## GIVEN MATERIAL
>>
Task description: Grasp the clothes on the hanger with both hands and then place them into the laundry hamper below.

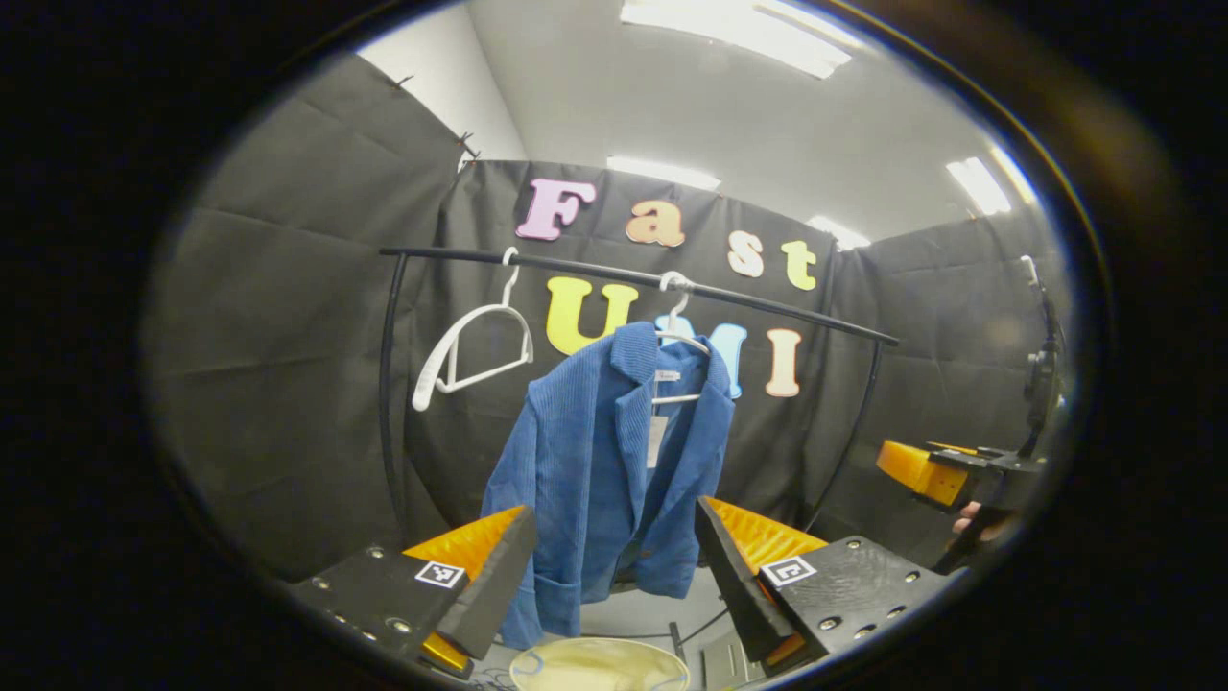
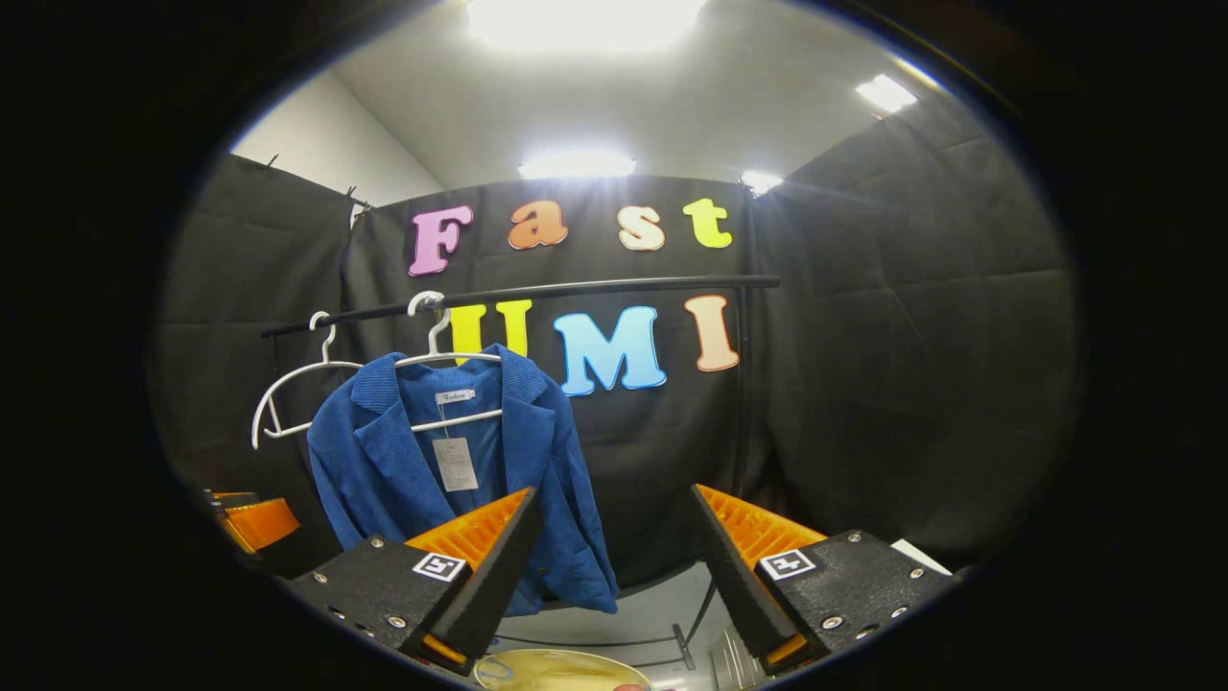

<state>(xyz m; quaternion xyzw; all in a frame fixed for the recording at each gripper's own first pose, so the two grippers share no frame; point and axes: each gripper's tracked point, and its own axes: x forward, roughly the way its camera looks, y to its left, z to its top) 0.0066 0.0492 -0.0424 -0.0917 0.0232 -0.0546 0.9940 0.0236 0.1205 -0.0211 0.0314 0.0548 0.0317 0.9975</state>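
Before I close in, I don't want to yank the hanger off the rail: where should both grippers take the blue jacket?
Probably the blue jacket at its two shoulders, coming from the front. It hangs open on a white hanger, so each shoulder offers a fold for fingers. The left gripper and right gripper are both open and apart from it. The hamper sits below.

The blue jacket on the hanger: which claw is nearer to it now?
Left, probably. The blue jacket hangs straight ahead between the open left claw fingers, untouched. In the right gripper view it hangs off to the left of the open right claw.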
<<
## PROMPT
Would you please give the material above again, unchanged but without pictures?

## TASK ANSWER
Task description: Grasp the clothes on the hanger with both hands and then place them into the laundry hamper below.


<state>(xyz m; quaternion xyzw; all in a frame fixed for the recording at each gripper's own first pose, so the two grippers share no frame; point and axes: each gripper's tracked point, and its own axes: x forward, roughly the way its camera looks, y to its left, z to its top) 0.0066 0.0492 -0.0424 -0.0917 0.0232 -0.0546 0.9940 0.0236 0.1205 -0.0211 0.0314 0.0548 0.0317 0.9975</state>
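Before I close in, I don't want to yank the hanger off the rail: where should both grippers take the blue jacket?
Probably the blue jacket at its two shoulders, coming from the front. It hangs open on a white hanger, so each shoulder offers a fold for fingers. The left gripper and right gripper are both open and apart from it. The hamper sits below.

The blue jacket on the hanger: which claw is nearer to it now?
Left, probably. The blue jacket hangs straight ahead between the open left claw fingers, untouched. In the right gripper view it hangs off to the left of the open right claw.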

The work on this exercise is now complete.